AIM OF THE TASK:
Please return the listing exactly as it stands, skipping any pictures.
GIVEN DATA below:
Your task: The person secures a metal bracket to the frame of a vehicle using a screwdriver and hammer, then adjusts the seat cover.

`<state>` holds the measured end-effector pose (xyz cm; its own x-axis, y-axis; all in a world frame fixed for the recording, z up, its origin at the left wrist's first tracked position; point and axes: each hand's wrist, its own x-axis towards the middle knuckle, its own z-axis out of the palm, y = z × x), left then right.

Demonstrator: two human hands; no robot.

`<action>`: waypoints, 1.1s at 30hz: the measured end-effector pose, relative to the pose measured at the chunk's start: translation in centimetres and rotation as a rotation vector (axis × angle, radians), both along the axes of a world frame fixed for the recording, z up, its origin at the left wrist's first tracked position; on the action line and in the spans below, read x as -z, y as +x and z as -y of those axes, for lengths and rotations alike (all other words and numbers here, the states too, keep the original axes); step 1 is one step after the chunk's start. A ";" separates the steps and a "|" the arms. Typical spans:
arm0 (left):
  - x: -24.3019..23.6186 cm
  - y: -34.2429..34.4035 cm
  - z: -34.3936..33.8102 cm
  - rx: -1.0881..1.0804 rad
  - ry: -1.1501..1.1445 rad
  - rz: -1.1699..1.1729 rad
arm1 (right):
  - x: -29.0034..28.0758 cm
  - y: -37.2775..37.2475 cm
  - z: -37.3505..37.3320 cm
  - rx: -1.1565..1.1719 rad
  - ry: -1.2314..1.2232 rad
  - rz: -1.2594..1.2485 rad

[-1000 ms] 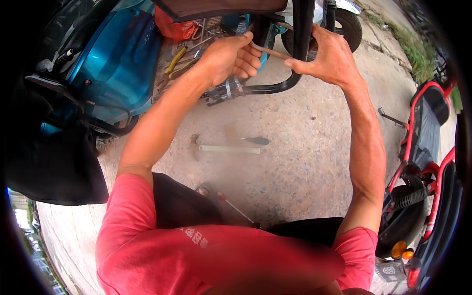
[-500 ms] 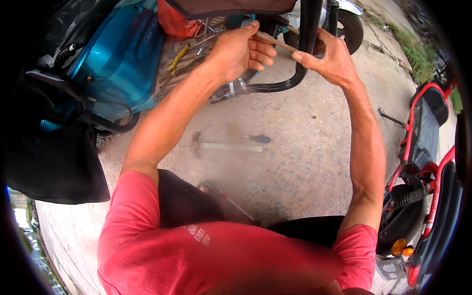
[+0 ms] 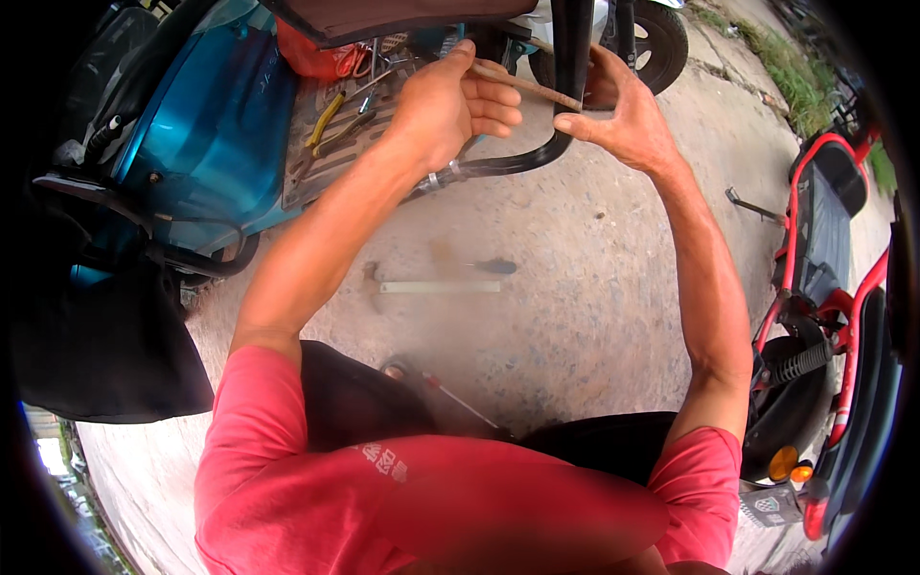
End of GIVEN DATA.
TASK ANSWER:
Your task: The person secures a metal bracket to the frame of a vehicle using a screwdriver and hammer, then adjusts the seat cover.

`<state>` holds the measured end-effector pose (xyz cm; its own x-axis, y-axis; all in a world frame fixed for the recording, z up, its origin at the left wrist's first tracked position; point and axes: each hand's wrist, its own x-axis towards the middle knuckle, its own z-axis out of the palm, y = z × x), left then right.

Demonstrator: two human hands; no robot.

`<action>`: waypoints, 1.1s at 30hz: the measured end-effector pose, relative to the pose measured at the chunk's start: translation in centimetres and rotation as a rotation vector (axis × angle, radians), both along the axes of a world frame fixed for the recording, z up, its origin at the left wrist's first tracked position; on the action line and in the spans below, read x as -z, y as +x and z as -y of those axes, for lengths and rotations alike (all other words and numbers here, the states too, keep the original axes); step 1 is one step after the chunk's start. A ";" separates the steps and a "|" the arms. Typical spans:
arm0 (left):
  - x: -24.3019..23.6186 cm
  - y: -34.2429..34.4035 cm
  - z: -34.3936..33.8102 cm
  - rx: -1.0881..1.0804 rad
  - ry: -1.1501..1.1445 rad
  - rz: -1.1699..1.1729 rad
arm1 (right):
  - x: -29.0034..28.0758 cm
  - y: -37.2775..37.2475 cm
  - z: -37.3505..37.3320 cm
  - rx: -1.1565..1.1719 rad
  - ry: -1.2314..1.2232 rad
  - rz: -1.2594..1.2485 rad

[-1000 ms] 
[-500 ms] 
[+0 ms] 

That completes the response to the exercise.